- [Your goal]: Of all the entries below, only the lines from the one with "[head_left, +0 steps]" up to and including the one with "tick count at" are to be duplicated exactly.

- [Dataset]:
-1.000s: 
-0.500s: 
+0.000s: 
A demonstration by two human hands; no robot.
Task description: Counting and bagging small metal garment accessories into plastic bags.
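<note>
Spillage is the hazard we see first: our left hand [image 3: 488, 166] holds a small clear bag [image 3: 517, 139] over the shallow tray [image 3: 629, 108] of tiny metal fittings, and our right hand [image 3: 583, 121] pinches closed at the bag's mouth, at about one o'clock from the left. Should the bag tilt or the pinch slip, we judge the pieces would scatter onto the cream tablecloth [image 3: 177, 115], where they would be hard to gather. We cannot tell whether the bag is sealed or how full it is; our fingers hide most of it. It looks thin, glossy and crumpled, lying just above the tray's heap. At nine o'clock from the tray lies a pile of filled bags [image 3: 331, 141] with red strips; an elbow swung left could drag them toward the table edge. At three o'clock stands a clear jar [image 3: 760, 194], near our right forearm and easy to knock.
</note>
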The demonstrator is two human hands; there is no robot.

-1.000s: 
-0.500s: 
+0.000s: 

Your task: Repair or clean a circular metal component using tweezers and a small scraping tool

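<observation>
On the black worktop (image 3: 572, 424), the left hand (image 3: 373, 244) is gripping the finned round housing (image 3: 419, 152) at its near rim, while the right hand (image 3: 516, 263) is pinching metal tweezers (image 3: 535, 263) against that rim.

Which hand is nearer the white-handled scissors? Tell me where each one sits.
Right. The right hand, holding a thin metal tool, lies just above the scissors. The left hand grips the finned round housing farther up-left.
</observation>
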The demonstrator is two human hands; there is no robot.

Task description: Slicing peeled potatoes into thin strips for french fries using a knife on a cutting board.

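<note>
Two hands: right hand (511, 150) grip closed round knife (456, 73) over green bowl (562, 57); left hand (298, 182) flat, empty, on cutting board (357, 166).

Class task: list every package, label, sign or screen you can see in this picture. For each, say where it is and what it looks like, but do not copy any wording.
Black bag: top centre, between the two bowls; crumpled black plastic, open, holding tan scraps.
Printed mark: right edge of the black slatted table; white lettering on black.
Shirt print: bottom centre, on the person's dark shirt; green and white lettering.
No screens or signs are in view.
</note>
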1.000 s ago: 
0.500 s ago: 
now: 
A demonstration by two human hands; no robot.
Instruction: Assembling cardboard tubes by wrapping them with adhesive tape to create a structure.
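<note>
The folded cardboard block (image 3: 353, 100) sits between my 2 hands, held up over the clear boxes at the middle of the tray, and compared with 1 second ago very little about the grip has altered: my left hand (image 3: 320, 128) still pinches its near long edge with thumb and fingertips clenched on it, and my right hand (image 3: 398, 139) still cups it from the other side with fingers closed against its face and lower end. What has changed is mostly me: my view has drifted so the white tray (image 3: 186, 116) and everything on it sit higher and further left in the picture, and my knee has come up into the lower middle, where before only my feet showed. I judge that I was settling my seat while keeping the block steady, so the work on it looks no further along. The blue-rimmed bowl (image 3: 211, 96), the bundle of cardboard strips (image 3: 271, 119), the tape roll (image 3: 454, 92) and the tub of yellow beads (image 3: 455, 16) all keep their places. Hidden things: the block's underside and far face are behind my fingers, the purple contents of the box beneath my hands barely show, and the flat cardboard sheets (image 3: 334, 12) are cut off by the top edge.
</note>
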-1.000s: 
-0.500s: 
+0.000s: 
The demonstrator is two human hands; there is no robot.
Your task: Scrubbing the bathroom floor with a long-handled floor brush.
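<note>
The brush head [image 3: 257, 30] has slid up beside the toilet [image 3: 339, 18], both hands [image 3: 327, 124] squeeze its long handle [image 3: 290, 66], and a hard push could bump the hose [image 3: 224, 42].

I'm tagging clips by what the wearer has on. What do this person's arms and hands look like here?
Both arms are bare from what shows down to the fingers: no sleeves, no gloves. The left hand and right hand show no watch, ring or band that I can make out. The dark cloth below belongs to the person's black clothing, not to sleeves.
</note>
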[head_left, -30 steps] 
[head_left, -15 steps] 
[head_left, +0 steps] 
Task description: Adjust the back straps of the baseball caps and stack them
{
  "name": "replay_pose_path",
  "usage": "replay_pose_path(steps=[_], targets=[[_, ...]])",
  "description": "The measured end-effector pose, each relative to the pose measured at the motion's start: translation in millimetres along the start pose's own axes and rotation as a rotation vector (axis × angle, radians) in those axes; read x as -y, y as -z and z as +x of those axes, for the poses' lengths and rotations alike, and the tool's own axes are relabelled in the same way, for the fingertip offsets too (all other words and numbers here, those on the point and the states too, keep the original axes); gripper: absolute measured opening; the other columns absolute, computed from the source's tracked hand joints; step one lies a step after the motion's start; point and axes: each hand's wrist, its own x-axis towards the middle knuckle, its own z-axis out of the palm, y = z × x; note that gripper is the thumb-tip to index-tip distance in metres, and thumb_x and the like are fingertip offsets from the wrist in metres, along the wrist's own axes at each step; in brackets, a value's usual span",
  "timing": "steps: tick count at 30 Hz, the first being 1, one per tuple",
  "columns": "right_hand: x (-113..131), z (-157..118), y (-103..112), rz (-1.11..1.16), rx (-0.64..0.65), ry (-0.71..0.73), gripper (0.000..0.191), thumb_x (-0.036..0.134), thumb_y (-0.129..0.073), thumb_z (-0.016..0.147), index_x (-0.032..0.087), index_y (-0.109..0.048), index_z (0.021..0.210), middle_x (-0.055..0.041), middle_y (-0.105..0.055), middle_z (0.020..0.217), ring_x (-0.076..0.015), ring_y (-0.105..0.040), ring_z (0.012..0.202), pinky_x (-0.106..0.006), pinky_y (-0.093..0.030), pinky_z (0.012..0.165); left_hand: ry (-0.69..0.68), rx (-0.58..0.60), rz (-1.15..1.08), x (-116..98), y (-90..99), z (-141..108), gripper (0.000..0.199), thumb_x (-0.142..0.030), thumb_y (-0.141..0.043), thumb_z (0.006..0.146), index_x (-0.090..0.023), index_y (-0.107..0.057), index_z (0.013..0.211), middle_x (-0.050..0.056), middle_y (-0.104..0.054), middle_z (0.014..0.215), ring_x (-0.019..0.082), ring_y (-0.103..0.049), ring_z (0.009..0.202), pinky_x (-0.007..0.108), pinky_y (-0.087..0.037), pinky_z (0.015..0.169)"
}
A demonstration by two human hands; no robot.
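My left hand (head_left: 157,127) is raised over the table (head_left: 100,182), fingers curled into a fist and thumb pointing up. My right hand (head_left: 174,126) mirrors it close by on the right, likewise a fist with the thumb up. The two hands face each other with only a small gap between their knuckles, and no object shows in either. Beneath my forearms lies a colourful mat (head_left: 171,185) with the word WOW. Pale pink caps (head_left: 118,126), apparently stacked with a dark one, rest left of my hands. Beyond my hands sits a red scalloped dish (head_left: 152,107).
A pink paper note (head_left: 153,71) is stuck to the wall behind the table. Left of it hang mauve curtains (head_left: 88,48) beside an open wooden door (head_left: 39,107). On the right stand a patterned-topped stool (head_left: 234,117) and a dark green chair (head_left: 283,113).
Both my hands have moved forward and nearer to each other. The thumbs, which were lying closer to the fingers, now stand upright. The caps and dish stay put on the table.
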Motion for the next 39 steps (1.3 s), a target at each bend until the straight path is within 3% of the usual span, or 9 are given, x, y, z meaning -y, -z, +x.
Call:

- [Output for this task]:
[head_left, +0 steps] 
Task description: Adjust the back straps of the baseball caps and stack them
{
  "name": "replay_pose_path",
  "usage": "replay_pose_path(steps=[_], targets=[[_, ...]])",
  "description": "The measured end-effector pose, each relative to the pose measured at the motion's start: translation in millimetres along the start pose's own axes and rotation as a rotation vector (axis × angle, radians) in those axes; read x as -y, y as -z and z as +x of those axes, for the poses' lengths and rotations alike, and the tool's own axes are relabelled in the same way, for the fingertip offsets too (all other words and numbers here, those on the point and the states too, keep the original axes); gripper: absolute measured opening; the other columns absolute, computed from the source's tracked hand joints; step one lies a step after the motion's start; point and axes: each hand's wrist, its own x-axis towards the middle knuckle, its own z-axis out of the palm, y = z × x; note that gripper is the thumb-tip to index-tip distance in metres, and thumb_x and the like are fingertip offsets from the wrist in metres, along the wrist's own axes at each step; in brackets, a value's usual span",
  "timing": "steps: tick count at 30 Hz, the first being 1, one per tuple",

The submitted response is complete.